BEGIN Data segment
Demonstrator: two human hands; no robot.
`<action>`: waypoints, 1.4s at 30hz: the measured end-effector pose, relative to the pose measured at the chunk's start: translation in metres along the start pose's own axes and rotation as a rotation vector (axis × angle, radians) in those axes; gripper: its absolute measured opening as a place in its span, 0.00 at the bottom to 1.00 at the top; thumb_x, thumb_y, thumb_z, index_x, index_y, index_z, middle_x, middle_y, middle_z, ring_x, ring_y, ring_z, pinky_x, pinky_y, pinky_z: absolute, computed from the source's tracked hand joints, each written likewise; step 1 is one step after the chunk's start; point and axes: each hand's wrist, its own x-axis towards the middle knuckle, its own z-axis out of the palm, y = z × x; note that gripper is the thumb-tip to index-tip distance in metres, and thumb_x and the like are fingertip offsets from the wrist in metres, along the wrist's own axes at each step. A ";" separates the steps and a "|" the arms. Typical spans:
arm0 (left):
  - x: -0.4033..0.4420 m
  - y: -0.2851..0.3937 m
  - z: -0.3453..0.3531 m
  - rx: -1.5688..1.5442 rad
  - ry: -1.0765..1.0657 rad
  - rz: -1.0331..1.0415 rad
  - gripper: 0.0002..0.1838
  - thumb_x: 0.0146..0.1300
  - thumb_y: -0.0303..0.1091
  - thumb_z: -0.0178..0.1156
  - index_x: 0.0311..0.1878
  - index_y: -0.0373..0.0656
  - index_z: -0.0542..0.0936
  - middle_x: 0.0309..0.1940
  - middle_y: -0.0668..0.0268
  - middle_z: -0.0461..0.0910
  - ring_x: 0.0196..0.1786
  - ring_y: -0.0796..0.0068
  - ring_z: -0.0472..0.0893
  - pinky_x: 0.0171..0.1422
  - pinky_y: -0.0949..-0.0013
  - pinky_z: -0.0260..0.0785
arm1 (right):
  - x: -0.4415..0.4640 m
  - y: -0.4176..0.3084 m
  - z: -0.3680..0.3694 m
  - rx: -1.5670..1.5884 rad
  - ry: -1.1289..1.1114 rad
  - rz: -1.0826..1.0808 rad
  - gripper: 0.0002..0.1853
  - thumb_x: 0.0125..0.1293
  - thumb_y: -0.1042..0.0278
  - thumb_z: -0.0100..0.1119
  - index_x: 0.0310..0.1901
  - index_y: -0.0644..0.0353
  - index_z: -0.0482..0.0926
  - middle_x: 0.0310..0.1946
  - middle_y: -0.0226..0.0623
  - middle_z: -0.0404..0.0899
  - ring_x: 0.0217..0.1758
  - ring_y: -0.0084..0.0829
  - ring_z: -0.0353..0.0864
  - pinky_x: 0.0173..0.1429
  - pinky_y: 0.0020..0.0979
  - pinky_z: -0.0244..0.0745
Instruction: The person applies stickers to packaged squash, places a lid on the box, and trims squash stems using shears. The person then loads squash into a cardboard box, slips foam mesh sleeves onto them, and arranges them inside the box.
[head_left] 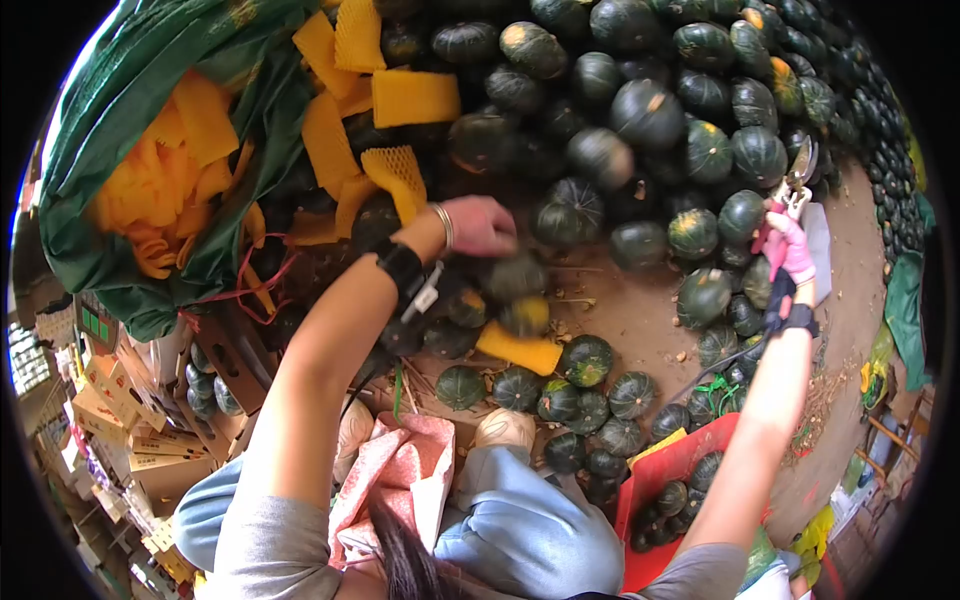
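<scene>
Ground: brown earth (640,310), littered with dry scraps, is running beneath your work, and a heap of dark green kabocha squashes (650,112) is filling the far side and spreading off to the right.
Left hand: your pink-gloved left hand (480,226) is reaching across the middle, its fingers bending downward; blur is hiding whether they are pinching or only touching.
Kabocha at the left hand: one blurred squash (517,277) is sitting just under those fingers, between the big heap and the smaller squashes (516,389) near your shoes.
Right hand: your pink-gloved right hand (793,247) is reaching out to the right, its fingers wrapping around the red handles of the pruning shears (798,180).
Shears: their metal blades are pointing away from you, just beside the heap.
Foam sleeves: yellow netting sleeves (415,97) are lying loose beyond your left forearm, and another (519,348) is lying among the smaller squashes.
Green sack: this sack (95,165) is gaping at the far left, holding more yellow foam.
Red crate: this crate (624,515) is standing beneath your right arm, holding small squashes.
</scene>
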 end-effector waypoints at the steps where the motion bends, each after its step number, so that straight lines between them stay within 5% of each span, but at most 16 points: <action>1: -0.001 0.011 0.010 -0.022 -0.080 0.173 0.20 0.59 0.50 0.58 0.46 0.45 0.83 0.43 0.54 0.82 0.47 0.57 0.81 0.52 0.61 0.72 | -0.008 0.009 0.001 0.021 -0.086 -0.019 0.35 0.52 0.62 0.63 0.64 0.53 0.65 0.53 0.28 0.74 0.52 0.29 0.73 0.52 0.29 0.70; 2: -0.001 0.032 0.012 -0.014 -0.249 0.014 0.20 0.58 0.50 0.58 0.40 0.42 0.84 0.40 0.53 0.82 0.43 0.56 0.81 0.49 0.60 0.73 | -0.039 -0.019 0.052 -0.053 -0.043 -0.042 0.37 0.49 0.66 0.63 0.65 0.54 0.65 0.54 0.28 0.73 0.52 0.28 0.73 0.51 0.29 0.70; 5: -0.002 0.052 0.031 0.114 0.494 -0.150 0.16 0.54 0.45 0.58 0.29 0.40 0.82 0.30 0.53 0.80 0.38 0.50 0.79 0.46 0.56 0.72 | -0.053 -0.002 0.087 0.220 -0.386 0.135 0.34 0.51 0.70 0.58 0.63 0.62 0.65 0.55 0.36 0.71 0.57 0.33 0.72 0.58 0.35 0.70; 7: 0.004 0.047 0.037 0.069 0.592 -0.087 0.12 0.54 0.40 0.59 0.34 0.42 0.81 0.36 0.56 0.77 0.41 0.51 0.77 0.47 0.55 0.72 | -0.071 0.040 0.110 0.380 -0.320 0.375 0.28 0.48 0.80 0.49 0.57 0.65 0.70 0.49 0.34 0.73 0.54 0.31 0.73 0.59 0.31 0.70; 8: 0.002 0.051 0.045 0.046 0.661 -0.087 0.11 0.54 0.39 0.59 0.35 0.42 0.81 0.38 0.57 0.77 0.42 0.51 0.77 0.47 0.54 0.72 | -0.091 0.041 0.142 0.134 -0.293 0.142 0.29 0.47 0.82 0.46 0.56 0.67 0.70 0.48 0.34 0.73 0.53 0.31 0.74 0.59 0.30 0.69; 10: 0.004 0.046 0.052 -0.040 0.661 -0.089 0.16 0.57 0.35 0.59 0.49 0.45 0.78 0.52 0.58 0.72 0.51 0.51 0.74 0.54 0.55 0.70 | -0.124 0.035 0.183 0.378 -0.530 0.169 0.31 0.45 0.66 0.59 0.55 0.66 0.70 0.52 0.44 0.73 0.56 0.34 0.72 0.63 0.34 0.67; 11: 0.008 0.043 0.060 -0.043 0.725 -0.045 0.19 0.57 0.35 0.60 0.53 0.45 0.75 0.54 0.56 0.71 0.54 0.51 0.73 0.57 0.56 0.69 | -0.143 0.057 0.181 0.401 -0.414 0.203 0.34 0.39 0.58 0.64 0.51 0.67 0.70 0.53 0.49 0.72 0.58 0.40 0.72 0.66 0.38 0.65; 13: 0.022 0.042 0.074 -0.047 0.860 0.053 0.27 0.57 0.34 0.61 0.61 0.46 0.70 0.58 0.54 0.68 0.60 0.51 0.70 0.62 0.59 0.66 | -0.162 0.057 0.188 0.468 -0.460 0.115 0.34 0.37 0.57 0.65 0.48 0.66 0.69 0.53 0.52 0.72 0.58 0.44 0.72 0.64 0.41 0.66; 14: 0.031 0.038 0.072 -0.217 0.776 0.090 0.41 0.52 0.32 0.65 0.70 0.47 0.59 0.64 0.52 0.62 0.67 0.50 0.64 0.68 0.61 0.61 | -0.171 0.059 0.190 0.502 -0.425 0.125 0.34 0.37 0.57 0.65 0.48 0.66 0.69 0.52 0.53 0.72 0.57 0.46 0.72 0.63 0.42 0.67; 18: 0.056 0.066 0.049 -0.192 0.739 0.052 0.48 0.42 0.31 0.70 0.69 0.46 0.59 0.65 0.55 0.60 0.67 0.50 0.62 0.69 0.60 0.60 | -0.188 0.063 0.176 0.545 -0.294 0.125 0.37 0.37 0.55 0.65 0.50 0.69 0.68 0.50 0.55 0.72 0.54 0.50 0.73 0.60 0.46 0.69; 24: 0.071 0.086 0.042 -0.667 0.319 -0.223 0.43 0.39 0.46 0.73 0.60 0.39 0.68 0.52 0.51 0.75 0.56 0.51 0.74 0.63 0.60 0.67 | -0.189 0.050 0.162 0.520 -0.067 0.065 0.39 0.39 0.57 0.63 0.54 0.70 0.67 0.48 0.52 0.73 0.52 0.48 0.74 0.59 0.45 0.70; 27: 0.077 0.099 0.060 -0.283 0.356 -0.155 0.39 0.38 0.46 0.74 0.54 0.37 0.72 0.46 0.51 0.79 0.51 0.54 0.79 0.56 0.60 0.71 | -0.201 0.049 0.164 0.463 0.023 0.037 0.37 0.41 0.59 0.62 0.55 0.69 0.67 0.48 0.50 0.73 0.52 0.46 0.75 0.58 0.44 0.70; 30: 0.071 0.105 0.073 -0.394 0.461 -0.008 0.38 0.37 0.44 0.74 0.53 0.37 0.73 0.44 0.52 0.79 0.49 0.56 0.79 0.56 0.61 0.71 | -0.222 0.046 0.165 0.383 0.128 0.004 0.35 0.42 0.61 0.61 0.55 0.67 0.67 0.47 0.48 0.73 0.51 0.45 0.75 0.58 0.43 0.71; 34: 0.045 0.113 0.066 -1.093 0.232 0.216 0.30 0.46 0.26 0.74 0.53 0.37 0.73 0.46 0.67 0.79 0.48 0.77 0.78 0.54 0.70 0.73 | -0.268 0.040 0.169 0.250 0.279 -0.021 0.33 0.43 0.65 0.60 0.55 0.66 0.67 0.47 0.46 0.73 0.50 0.42 0.75 0.57 0.41 0.71; 39: -0.068 0.146 0.014 -1.372 0.013 0.598 0.35 0.55 0.31 0.68 0.65 0.36 0.65 0.58 0.61 0.74 0.59 0.69 0.75 0.65 0.64 0.67 | -0.320 0.026 0.187 0.070 0.350 -0.109 0.31 0.45 0.69 0.59 0.56 0.63 0.67 0.46 0.43 0.73 0.49 0.39 0.76 0.56 0.39 0.72; 42: -0.202 0.162 -0.043 -1.354 0.140 0.787 0.35 0.58 0.40 0.66 0.65 0.37 0.65 0.58 0.55 0.73 0.59 0.63 0.76 0.64 0.56 0.69 | -0.340 0.040 0.168 0.292 0.089 -0.258 0.26 0.51 0.76 0.57 0.55 0.60 0.68 0.43 0.33 0.74 0.48 0.31 0.74 0.58 0.33 0.67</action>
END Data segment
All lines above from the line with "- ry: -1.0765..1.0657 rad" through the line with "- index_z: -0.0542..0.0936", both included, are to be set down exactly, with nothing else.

  - ry: -1.0765..1.0657 rad
  - rz: -1.0331..1.0415 rad
  - gripper: 0.0002..0.1838
  - thumb_x: 0.0146..0.1300
  - thumb_y: -0.0303..0.1091
  - thumb_z: -0.0178..0.1156
  - index_x: 0.0311..0.1878
  - index_y: -0.0373..0.0656
  - index_z: -0.0542..0.0936

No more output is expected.